WHAT THE EXERCISE ASKS:
Please restate, exactly as written, the lines running from the beginning of the material through the line that has "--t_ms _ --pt" in it.
------
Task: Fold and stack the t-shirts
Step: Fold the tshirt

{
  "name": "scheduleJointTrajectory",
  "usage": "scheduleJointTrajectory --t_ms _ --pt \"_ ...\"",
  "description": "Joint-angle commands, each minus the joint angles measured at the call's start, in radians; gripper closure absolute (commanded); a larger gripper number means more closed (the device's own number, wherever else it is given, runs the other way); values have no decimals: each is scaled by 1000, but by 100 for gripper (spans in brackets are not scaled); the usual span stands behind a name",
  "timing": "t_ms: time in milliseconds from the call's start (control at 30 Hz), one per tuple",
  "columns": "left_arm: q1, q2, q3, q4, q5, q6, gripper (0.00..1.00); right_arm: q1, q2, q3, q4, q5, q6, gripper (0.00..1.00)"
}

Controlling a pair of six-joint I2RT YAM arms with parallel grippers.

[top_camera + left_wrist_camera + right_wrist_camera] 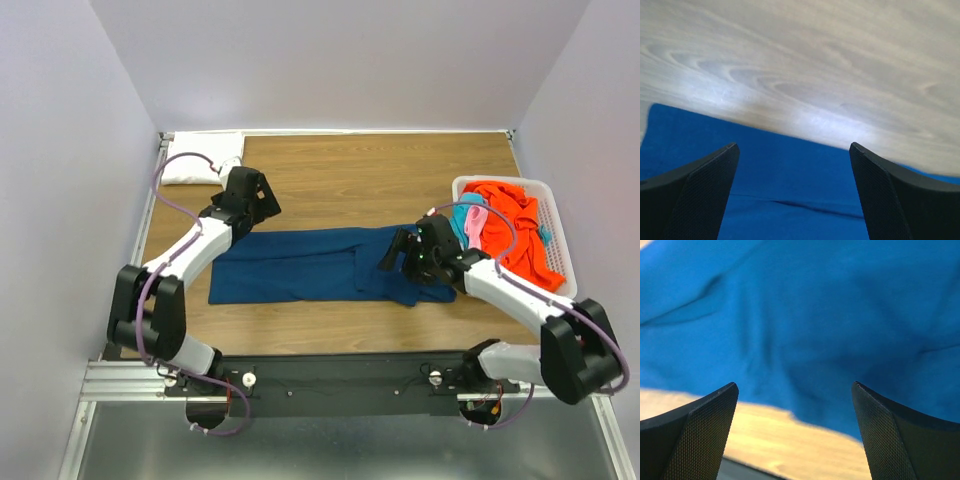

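A navy blue t-shirt [310,263] lies folded into a long band across the middle of the wooden table. It fills the lower part of the left wrist view [790,185] and most of the right wrist view [815,315]. My left gripper [258,200] is open and empty above the band's upper left edge. My right gripper [400,252] is open and empty over the band's right end. A folded white t-shirt [200,158] lies at the back left corner. Orange [520,225], pink [477,222] and teal [460,225] t-shirts lie crumpled in the basket.
A white slatted plastic basket [560,235] stands at the right edge of the table. Grey walls close in the left, back and right sides. A black rail [340,375] with the arm bases runs along the near edge.
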Motion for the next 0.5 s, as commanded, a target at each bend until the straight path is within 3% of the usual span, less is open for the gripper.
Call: scheduleJointTrajectory --t_ms 0,200,467 --pt "-6 95 -49 -3 74 46 2 -64 97 2 -19 43 17 0" --pt "-14 123 -136 66 151 38 2 -136 373 161 16 46 -73 0" --pt "-73 111 -273 65 203 6 2 -183 830 645 38 -27 -282 0"
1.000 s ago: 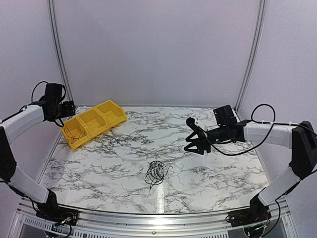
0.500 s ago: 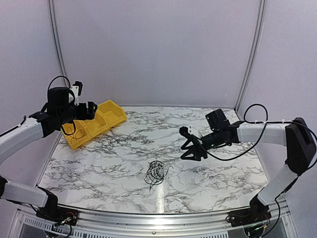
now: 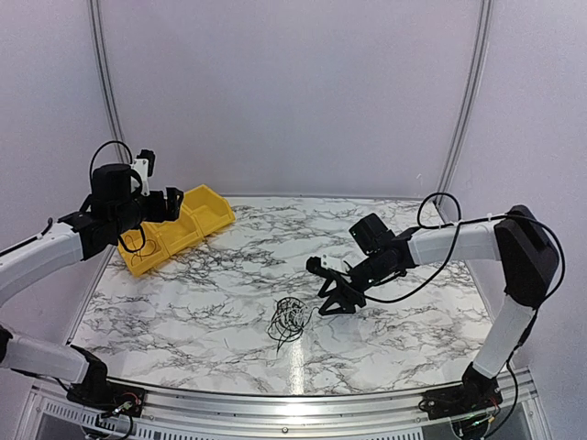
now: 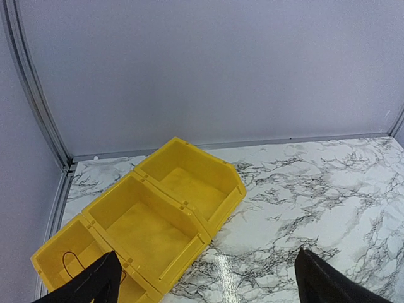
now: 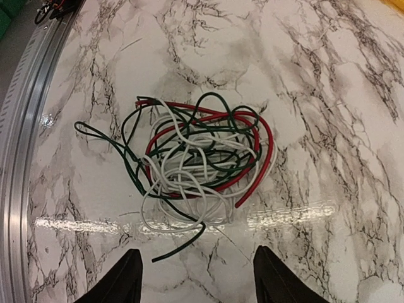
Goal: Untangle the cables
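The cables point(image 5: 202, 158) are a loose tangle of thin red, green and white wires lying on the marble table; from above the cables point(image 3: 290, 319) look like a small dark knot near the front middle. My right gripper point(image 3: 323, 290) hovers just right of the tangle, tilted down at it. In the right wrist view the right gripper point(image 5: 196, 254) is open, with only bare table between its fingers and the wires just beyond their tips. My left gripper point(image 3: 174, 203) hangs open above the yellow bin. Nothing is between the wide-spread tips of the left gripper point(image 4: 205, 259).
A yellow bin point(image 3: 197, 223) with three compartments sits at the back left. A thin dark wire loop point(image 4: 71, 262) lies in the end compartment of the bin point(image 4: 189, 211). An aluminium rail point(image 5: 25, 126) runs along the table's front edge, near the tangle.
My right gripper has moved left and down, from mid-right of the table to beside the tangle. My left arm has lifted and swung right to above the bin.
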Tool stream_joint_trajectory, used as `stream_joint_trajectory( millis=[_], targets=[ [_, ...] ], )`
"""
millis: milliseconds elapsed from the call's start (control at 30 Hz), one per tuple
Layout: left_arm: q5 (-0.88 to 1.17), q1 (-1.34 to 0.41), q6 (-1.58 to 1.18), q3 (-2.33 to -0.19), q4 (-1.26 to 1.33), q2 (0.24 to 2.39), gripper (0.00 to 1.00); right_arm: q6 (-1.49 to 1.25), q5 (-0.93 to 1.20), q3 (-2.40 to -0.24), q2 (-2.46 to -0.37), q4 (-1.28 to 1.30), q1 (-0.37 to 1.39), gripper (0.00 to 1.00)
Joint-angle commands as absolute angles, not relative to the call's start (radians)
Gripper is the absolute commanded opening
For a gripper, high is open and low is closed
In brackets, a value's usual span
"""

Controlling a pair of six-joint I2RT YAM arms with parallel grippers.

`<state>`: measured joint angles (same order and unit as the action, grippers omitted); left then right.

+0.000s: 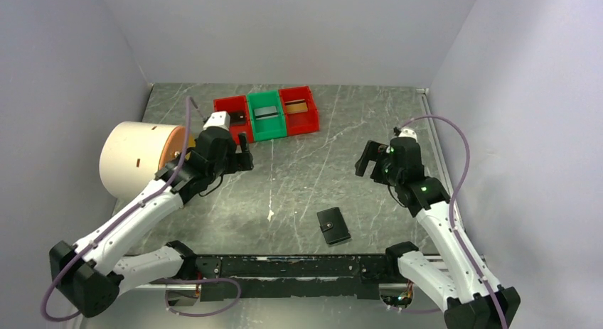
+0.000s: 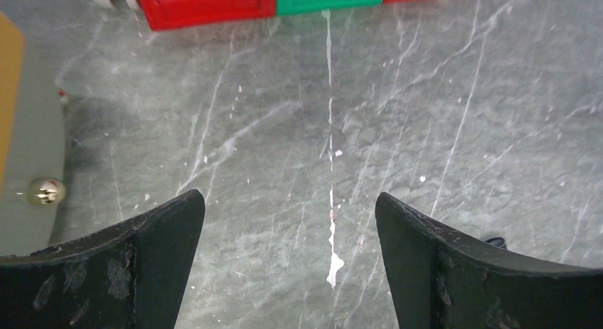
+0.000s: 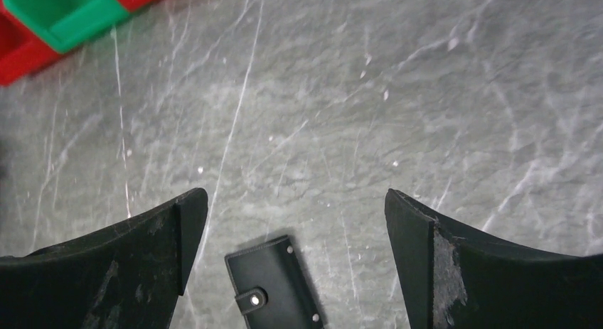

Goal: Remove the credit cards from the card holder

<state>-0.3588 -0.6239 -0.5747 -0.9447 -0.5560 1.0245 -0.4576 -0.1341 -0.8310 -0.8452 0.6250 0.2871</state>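
The card holder [image 1: 333, 225] is a small black wallet lying closed, snap tab fastened, on the table near the front edge. It also shows in the right wrist view [image 3: 274, 286], low between my fingers. A grey card [image 1: 266, 113] lies in the green bin and a tan-orange card [image 1: 297, 107] in the right red bin. Something dark [image 1: 237, 118] sits in the left red bin. My left gripper [image 1: 242, 153] is open and empty just in front of the bins. My right gripper [image 1: 366, 160] is open and empty, above and behind the wallet.
Three joined bins stand at the back: red [image 1: 229, 106], green [image 1: 269, 127], red [image 1: 307, 121]. A large cream cylinder [image 1: 139, 157] lies at the left beside my left arm. White walls close in both sides and the back.
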Motion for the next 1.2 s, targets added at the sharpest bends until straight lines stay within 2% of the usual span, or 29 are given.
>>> stream_joint_trajectory(
  millis=[0,167,333,467,900,1067,1167],
  targets=[
    [-0.278,-0.631,-0.59,-0.943,-0.559,1.137,0.95,-0.433,0.019,-0.759,-0.85,0.631,0.28,0.99],
    [-0.342,-0.607,-0.66,-0.955,-0.667,1.266,0.95,-0.464,0.111,-0.715,-0.892,0.627,0.28,0.99],
    [-0.271,-0.389,-0.62,-0.922,-0.621,1.279,0.95,-0.491,0.155,-0.694,-0.973,0.641,0.288,0.99],
    [-0.241,-0.27,-0.587,-0.898,-0.594,1.246,0.95,-0.506,0.124,-0.693,-1.038,0.654,0.361,0.99],
    [-0.293,-0.223,-0.593,-0.814,-0.62,1.098,0.95,-0.678,-0.192,-0.724,-1.21,0.734,0.762,0.99],
    [-0.176,-0.222,-0.543,-0.794,-0.57,1.067,0.95,-0.738,-0.285,-0.755,-1.279,0.776,0.884,0.99],
    [-0.063,-0.222,-0.498,-0.787,-0.524,1.048,0.95,-0.732,-0.269,-0.761,-1.303,0.741,0.918,0.99]
  ],
)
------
RESPONSE TO THE TASK:
Task: Fold and stack the t-shirts
Step: Fold the tshirt

{
  "name": "scheduleJointTrajectory",
  "usage": "scheduleJointTrajectory --t_ms _ --pt \"_ ...\"",

Nothing more remains to be done for this exercise.